### What you are asked to do
Please return the whole listing. Keep each line exactly the same.
•••
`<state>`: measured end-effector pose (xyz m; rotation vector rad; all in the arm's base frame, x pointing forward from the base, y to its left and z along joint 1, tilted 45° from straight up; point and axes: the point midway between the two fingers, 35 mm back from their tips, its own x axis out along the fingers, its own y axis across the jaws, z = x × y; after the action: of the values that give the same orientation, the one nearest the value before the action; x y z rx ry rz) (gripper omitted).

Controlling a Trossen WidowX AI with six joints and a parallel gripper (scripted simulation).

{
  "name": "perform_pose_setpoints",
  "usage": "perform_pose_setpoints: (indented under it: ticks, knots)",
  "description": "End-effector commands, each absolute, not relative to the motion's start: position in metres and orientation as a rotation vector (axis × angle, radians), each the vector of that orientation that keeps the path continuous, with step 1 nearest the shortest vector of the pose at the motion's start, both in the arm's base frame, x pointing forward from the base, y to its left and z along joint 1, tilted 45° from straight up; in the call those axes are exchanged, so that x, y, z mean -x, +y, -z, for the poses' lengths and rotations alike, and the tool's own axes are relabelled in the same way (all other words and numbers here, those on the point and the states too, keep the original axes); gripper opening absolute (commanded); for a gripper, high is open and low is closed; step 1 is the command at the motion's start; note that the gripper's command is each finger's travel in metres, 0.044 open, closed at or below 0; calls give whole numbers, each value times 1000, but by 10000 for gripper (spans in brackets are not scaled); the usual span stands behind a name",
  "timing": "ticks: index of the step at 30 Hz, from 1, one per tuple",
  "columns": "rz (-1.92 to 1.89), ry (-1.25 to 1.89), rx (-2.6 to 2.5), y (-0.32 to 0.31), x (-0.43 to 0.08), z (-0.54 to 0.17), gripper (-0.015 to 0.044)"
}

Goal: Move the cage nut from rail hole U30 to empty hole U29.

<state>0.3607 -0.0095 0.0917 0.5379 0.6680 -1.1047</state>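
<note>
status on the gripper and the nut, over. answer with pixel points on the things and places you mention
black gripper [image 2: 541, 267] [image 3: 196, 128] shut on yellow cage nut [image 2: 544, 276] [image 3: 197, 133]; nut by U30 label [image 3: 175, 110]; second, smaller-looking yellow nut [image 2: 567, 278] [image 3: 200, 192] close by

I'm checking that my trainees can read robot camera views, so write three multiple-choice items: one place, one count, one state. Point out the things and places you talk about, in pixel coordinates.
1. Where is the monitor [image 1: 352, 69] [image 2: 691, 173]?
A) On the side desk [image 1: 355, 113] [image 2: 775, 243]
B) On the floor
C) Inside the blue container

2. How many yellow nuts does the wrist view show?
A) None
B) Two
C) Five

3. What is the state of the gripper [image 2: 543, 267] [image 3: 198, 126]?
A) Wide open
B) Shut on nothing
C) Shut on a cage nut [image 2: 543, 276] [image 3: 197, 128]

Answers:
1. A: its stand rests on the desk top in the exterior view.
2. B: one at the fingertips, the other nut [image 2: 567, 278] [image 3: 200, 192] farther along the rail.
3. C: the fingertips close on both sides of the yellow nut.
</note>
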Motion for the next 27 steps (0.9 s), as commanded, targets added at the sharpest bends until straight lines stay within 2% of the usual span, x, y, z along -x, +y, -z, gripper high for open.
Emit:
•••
### Answer
`<state>`: measured end-effector pose (xyz m; rotation vector rad; all in the arm's base frame, x pointing forward from the base, y to its left and z along joint 1, tilted 45° from straight up; point and axes: the point midway between the two fingers, 35 mm back from their tips, its own x axis out along the fingers, its own y axis across the jaws, z = x × y; after the action: of the values that give the same orientation, the one nearest the value before the action; x y z rx ry rz) (gripper omitted).

Controlling a Trossen WidowX AI with six joints and a parallel gripper (scripted simulation).

{
  "name": "perform_pose_setpoints",
  "usage": "perform_pose_setpoints: (indented under it: ticks, knots)",
  "description": "End-effector commands, each absolute, not relative to the motion's start: position in metres and orientation as a rotation vector (axis × angle, radians), each the vector of that orientation that keeps the path continuous, with step 1 nearest the shortest vector of the pose at the motion's start, both in the arm's base frame, x pointing forward from the base, y to its left and z along joint 1, tilted 45° from straight up; in the call those axes are exchanged, so that x, y, z mean -x, +y, -z, for the poses' lengths and rotations alike, and the tool's own axes are relabelled in the same way (all other words and numbers here, those on the point and the states too, keep the original axes); gripper opening absolute (commanded); for a gripper, high is open and low is closed; step 1 is the command at the motion's start; note that the gripper's command is each finger's travel in metres, 0.044 open, closed at or below 0; calls give whole numbers, each value times 1000, but by 10000 for gripper (spans in brackets are not scaled); the usual span stands behind a name",
  "timing": "ticks: index of the step at 30 Hz, from 1, one per tuple",
  "columns": "rz (-1.92 to 1.89), ry (-1.25 to 1.89), rx (-2.6 to 2.5), y (-0.32 to 0.31), x (-0.43 to 0.08), z (-0.54 to 0.17), gripper (-0.015 to 0.044)"
}

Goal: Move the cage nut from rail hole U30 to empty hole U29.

<state>0.3607 -0.0095 0.0917 0.5379 0.6680 -1.1047</state>
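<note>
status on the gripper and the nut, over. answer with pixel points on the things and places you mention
black gripper [image 2: 541, 267] [image 3: 196, 128] shut on yellow cage nut [image 2: 544, 276] [image 3: 197, 133]; nut by U30 label [image 3: 175, 110]; second, smaller-looking yellow nut [image 2: 567, 278] [image 3: 200, 192] close by

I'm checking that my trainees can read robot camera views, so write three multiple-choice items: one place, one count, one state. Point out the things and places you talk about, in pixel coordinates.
1. Where is the monitor [image 1: 352, 69] [image 2: 691, 173]?
A) On the side desk [image 1: 355, 113] [image 2: 775, 243]
B) On the floor
C) Inside the blue container

2. How many yellow nuts does the wrist view show?
A) None
B) Two
C) Five

3. What is the state of the gripper [image 2: 543, 267] [image 3: 198, 126]?
A) Wide open
B) Shut on nothing
C) Shut on a cage nut [image 2: 543, 276] [image 3: 197, 128]

Answers:
1. A: its stand rests on the desk top in the exterior view.
2. B: one at the fingertips, the other nut [image 2: 567, 278] [image 3: 200, 192] farther along the rail.
3. C: the fingertips close on both sides of the yellow nut.
</note>
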Motion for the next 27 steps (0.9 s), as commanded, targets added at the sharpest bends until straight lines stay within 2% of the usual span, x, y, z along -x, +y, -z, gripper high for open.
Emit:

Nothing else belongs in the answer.